You can have an ISA with any bank and no current account, sure they will probably try to get you to open a current account but it isn't actually required.


----------



## Trist (Jun 23, 2006)

ChuckH said:


> When You say Us Who is Us ????......................................:thumb:


Nationwide :thumb: No complicated savings, just what you see is what you get 



rmorgan84 said:


> You can have an ISA with any bank and no current account, sure they will probably try to get you to open a current account but it isn't actually required.


Most will offer you a higher rate if you open a current account.


----------



## Nickos (Apr 27, 2006)

transfer it a stocks and shares one and then into the world of ETF's


----------



## ChuckH (Nov 23, 2006)

Nickos said:


> transfer it a stocks and shares one and then into the world of ETF's


To riskey for Me I think !!!!!!!!!!!!


----------



## ChuckH (Nov 23, 2006)

Skyliner34 said:


> Nationwide :thumb: No complicated savings, just what you see is what you get
> 
> Most will offer you a higher rate if you open a current account.


Is it possible We could have a chat on the phone Mate ???


----------



## blurb (Feb 13, 2008)

I'm with Nationwide and it's only a little better on their instant access ISA. Of course, if you have over 25K you can earn a whopping 0.5%. 
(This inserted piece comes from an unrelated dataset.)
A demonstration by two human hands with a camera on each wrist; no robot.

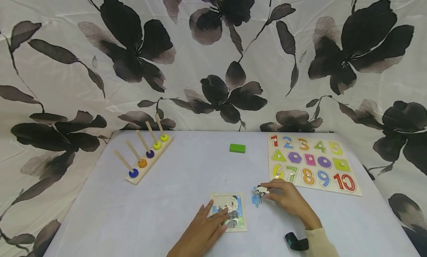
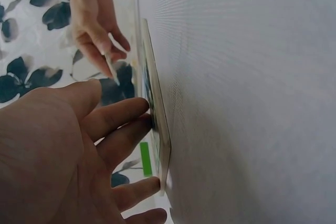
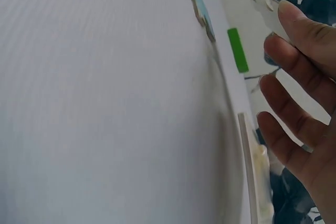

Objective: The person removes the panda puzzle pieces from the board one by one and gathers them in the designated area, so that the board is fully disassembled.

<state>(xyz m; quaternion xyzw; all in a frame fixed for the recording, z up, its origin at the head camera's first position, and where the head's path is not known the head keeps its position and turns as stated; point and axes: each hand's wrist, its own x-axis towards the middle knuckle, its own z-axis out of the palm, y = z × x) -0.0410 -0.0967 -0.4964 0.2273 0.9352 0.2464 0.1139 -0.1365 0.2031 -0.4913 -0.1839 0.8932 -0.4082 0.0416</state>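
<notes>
A small wooden jigsaw board (image 1: 245, 216) with a panda picture lies near the front of the table. My left hand (image 1: 203, 227) rests on it, its fingertips touching the puzzle face and covering part of the picture. Just right of the board, my right hand (image 1: 288, 198) pinches a black-and-white puzzle piece (image 1: 262, 190) between thumb and forefinger. The right wrist view shows this puzzle piece (image 3: 266, 9) edge-on, raised off the table. Below it on the cloth lies a light blue puzzle piece (image 1: 256, 201), seen also as a blue puzzle piece (image 3: 200, 9) from the right wrist.
A wooden peg stand (image 1: 155, 155) with coloured beads stands at the left. A green block (image 1: 237, 148) lies at the back middle. At the right is a board of numbers and shapes (image 1: 315, 164), close behind my right hand. A dark curved object (image 1: 296, 242) sits by my right sleeve.
</notes>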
Is there an account I'm missing? I don't fancy their Member's ISA which has some restrictions but a generous 0.75% when you're over 25K!


----------



## parish (Jun 29, 2006)

I just transferred my Cash ISA from Nationwide to NatWest - who I bank with anyway - and am getting ~3% I think. There's also a bonus on the amount I transferred, not quite sure of the actual figures though but it seems to be earning a respectable amount :thumb:


----------



## bilabonic (Jul 25, 2008)

Same here. Just transferred from abbey to Natwest which is the highest rate accepting transfers(3.52%). Names the E-ISA online.

To get the higher rate though you need over £10k, if under still about 3% though.


----------



## Dubbed (Aug 31, 2006)

Dont talk to me about ETF's at the mo!! I am just creating a ETF feed for clients and its doing my head in!!!!


----------